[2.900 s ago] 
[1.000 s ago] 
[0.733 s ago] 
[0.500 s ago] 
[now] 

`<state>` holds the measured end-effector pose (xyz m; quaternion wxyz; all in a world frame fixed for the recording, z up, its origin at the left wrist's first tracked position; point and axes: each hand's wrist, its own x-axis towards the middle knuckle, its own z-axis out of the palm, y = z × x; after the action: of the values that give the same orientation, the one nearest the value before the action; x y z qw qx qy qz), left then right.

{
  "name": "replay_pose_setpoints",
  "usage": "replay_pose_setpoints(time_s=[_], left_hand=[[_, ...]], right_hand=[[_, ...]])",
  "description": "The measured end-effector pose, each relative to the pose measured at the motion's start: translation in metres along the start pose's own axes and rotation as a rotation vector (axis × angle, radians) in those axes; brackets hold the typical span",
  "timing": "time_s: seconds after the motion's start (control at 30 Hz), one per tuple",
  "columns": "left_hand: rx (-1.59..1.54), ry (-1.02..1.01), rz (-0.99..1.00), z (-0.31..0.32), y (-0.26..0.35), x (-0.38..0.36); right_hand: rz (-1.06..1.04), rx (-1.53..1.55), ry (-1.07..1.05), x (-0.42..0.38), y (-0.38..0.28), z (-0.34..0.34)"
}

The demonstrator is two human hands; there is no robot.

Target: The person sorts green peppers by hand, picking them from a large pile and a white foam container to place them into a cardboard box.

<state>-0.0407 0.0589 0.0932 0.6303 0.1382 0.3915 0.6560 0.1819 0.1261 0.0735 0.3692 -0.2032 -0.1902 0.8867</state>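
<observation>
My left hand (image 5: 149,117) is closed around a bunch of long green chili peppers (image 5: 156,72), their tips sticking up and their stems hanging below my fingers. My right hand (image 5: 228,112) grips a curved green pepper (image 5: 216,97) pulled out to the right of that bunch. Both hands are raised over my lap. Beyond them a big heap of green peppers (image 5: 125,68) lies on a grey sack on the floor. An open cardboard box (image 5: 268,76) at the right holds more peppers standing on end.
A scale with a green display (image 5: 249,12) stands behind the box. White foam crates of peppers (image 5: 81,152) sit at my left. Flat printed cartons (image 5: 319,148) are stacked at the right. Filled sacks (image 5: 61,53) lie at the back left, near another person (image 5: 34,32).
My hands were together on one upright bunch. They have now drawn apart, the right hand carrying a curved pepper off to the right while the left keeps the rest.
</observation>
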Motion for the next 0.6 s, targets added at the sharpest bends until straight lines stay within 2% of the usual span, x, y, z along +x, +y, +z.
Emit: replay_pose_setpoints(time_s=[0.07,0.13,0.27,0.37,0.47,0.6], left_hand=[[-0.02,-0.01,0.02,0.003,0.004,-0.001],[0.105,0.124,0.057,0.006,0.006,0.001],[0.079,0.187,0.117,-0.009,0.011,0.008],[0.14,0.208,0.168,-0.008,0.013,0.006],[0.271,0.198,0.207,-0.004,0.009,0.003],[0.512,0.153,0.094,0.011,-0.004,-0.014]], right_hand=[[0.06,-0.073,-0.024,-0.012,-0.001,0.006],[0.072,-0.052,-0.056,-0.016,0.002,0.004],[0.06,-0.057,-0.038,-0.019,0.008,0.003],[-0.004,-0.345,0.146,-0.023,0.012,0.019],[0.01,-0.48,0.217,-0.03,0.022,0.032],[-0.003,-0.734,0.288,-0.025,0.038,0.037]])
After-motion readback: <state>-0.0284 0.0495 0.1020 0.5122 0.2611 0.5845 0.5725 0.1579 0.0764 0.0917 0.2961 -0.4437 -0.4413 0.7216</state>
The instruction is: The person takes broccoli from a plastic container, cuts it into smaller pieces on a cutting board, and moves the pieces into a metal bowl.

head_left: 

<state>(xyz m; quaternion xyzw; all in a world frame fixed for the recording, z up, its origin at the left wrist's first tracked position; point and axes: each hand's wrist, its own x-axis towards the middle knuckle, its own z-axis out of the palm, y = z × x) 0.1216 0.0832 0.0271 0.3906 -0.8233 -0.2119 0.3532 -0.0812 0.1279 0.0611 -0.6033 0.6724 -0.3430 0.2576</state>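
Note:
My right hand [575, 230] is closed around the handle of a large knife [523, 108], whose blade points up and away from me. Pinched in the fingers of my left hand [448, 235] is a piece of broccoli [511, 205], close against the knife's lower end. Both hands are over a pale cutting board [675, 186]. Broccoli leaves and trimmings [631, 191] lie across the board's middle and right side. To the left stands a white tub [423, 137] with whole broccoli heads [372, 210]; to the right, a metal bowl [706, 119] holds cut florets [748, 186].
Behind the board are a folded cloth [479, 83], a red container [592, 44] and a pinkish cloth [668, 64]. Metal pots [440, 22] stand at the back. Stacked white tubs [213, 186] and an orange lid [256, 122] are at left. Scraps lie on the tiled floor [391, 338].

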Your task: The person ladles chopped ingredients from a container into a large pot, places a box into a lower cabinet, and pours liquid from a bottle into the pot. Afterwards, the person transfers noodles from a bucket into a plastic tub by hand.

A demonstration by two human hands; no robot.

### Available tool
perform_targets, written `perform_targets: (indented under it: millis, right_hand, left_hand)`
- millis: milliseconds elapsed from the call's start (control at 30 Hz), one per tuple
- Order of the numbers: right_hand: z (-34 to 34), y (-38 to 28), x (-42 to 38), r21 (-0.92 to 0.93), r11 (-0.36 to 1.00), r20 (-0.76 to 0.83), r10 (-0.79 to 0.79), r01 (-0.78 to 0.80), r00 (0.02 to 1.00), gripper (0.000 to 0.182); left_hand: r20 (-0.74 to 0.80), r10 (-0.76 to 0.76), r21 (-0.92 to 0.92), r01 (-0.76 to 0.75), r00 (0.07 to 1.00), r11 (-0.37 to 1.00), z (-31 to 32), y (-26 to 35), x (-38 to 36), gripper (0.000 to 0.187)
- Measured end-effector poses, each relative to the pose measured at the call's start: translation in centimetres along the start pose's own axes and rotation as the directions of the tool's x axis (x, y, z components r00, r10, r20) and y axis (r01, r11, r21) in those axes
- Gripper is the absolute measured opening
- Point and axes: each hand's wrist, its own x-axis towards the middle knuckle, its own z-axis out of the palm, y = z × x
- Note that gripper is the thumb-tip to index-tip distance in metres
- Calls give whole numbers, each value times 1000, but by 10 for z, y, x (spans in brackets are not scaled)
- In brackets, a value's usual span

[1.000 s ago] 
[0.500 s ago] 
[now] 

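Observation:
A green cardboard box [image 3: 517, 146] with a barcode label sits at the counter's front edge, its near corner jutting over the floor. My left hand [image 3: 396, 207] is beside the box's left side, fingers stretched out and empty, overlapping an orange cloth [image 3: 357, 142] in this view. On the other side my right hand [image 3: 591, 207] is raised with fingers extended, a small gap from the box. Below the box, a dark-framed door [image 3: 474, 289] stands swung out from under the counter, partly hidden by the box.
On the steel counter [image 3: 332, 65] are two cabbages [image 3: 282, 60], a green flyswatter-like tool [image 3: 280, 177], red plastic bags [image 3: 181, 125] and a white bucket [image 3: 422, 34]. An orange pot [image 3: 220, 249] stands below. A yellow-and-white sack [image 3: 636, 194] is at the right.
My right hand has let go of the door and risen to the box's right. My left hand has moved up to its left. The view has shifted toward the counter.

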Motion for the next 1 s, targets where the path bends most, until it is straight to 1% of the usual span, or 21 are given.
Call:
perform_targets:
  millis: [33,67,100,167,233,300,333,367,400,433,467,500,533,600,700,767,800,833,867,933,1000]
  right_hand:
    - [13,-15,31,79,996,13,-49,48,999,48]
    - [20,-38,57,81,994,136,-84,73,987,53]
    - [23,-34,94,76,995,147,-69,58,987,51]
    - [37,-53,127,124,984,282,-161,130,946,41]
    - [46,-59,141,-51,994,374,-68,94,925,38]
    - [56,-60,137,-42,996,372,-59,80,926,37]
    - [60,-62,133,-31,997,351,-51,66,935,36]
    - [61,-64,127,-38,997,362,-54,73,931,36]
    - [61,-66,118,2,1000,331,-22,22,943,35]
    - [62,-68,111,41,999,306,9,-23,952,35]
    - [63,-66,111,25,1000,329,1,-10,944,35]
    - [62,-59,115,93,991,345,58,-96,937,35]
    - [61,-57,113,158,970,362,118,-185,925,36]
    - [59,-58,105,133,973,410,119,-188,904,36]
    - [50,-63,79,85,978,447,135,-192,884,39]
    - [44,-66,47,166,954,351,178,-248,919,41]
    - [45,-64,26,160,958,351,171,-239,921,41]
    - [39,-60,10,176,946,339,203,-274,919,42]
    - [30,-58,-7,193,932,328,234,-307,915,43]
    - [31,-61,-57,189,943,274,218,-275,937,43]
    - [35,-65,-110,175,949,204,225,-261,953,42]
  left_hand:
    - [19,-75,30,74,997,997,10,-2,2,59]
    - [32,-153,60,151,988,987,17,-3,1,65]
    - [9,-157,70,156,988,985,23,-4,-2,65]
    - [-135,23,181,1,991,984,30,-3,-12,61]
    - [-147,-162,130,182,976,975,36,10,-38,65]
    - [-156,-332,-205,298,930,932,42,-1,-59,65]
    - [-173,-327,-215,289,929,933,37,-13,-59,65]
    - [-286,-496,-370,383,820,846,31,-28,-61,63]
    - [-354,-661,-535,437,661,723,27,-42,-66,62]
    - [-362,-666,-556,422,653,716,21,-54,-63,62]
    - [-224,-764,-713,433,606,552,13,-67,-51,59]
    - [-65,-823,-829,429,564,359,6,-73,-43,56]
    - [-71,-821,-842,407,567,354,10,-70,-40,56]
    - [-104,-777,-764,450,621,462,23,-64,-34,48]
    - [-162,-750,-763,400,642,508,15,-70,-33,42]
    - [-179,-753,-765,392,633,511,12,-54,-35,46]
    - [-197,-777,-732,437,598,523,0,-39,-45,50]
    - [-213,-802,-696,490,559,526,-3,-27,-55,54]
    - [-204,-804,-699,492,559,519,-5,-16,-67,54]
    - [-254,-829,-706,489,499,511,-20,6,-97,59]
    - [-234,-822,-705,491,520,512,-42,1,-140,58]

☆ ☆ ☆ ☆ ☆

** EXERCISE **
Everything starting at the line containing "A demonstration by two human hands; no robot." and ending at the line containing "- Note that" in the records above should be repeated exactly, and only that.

** YOUR RESPONSE **
A demonstration by two human hands; no robot.

### Available tool
perform_targets, written `perform_targets: (indented under it: millis, right_hand, left_hand)`
- millis: milliseconds elapsed from the call's start (control at 30 Hz), one per tuple
- Order of the numbers: right_hand: z (-34 to 34), y (-38 to 28), x (-42 to 38), r21 (-0.92 to 0.93), r11 (-0.36 to 1.00), r20 (-0.76 to 0.83), r10 (-0.79 to 0.79), r01 (-0.78 to 0.80), r00 (0.02 to 1.00), gripper (0.000 to 0.182); left_hand: r20 (-0.74 to 0.80), r10 (-0.76 to 0.76), r21 (-0.92 to 0.92), r01 (-0.76 to 0.75), r00 (0.07 to 1.00), r11 (-0.37 to 1.00), z (-31 to 32), y (-26 to 35), x (-38 to 36), gripper (0.000 to 0.187)
- Measured end-effector poses, each relative to the pose measured at the call's start: translation in centimetres along the start pose's own axes and rotation as the directions of the tool's x axis (x, y, z components r00, r10, r20) and y axis (r01, r11, r21) in those axes
- Gripper is the absolute measured opening
- Point and axes: each hand's wrist, its own x-axis towards the middle knuckle, its own z-axis out of the palm, y = z × x
- Note that gripper is the thumb-tip to index-tip distance in metres

No additional output is expected for this exercise.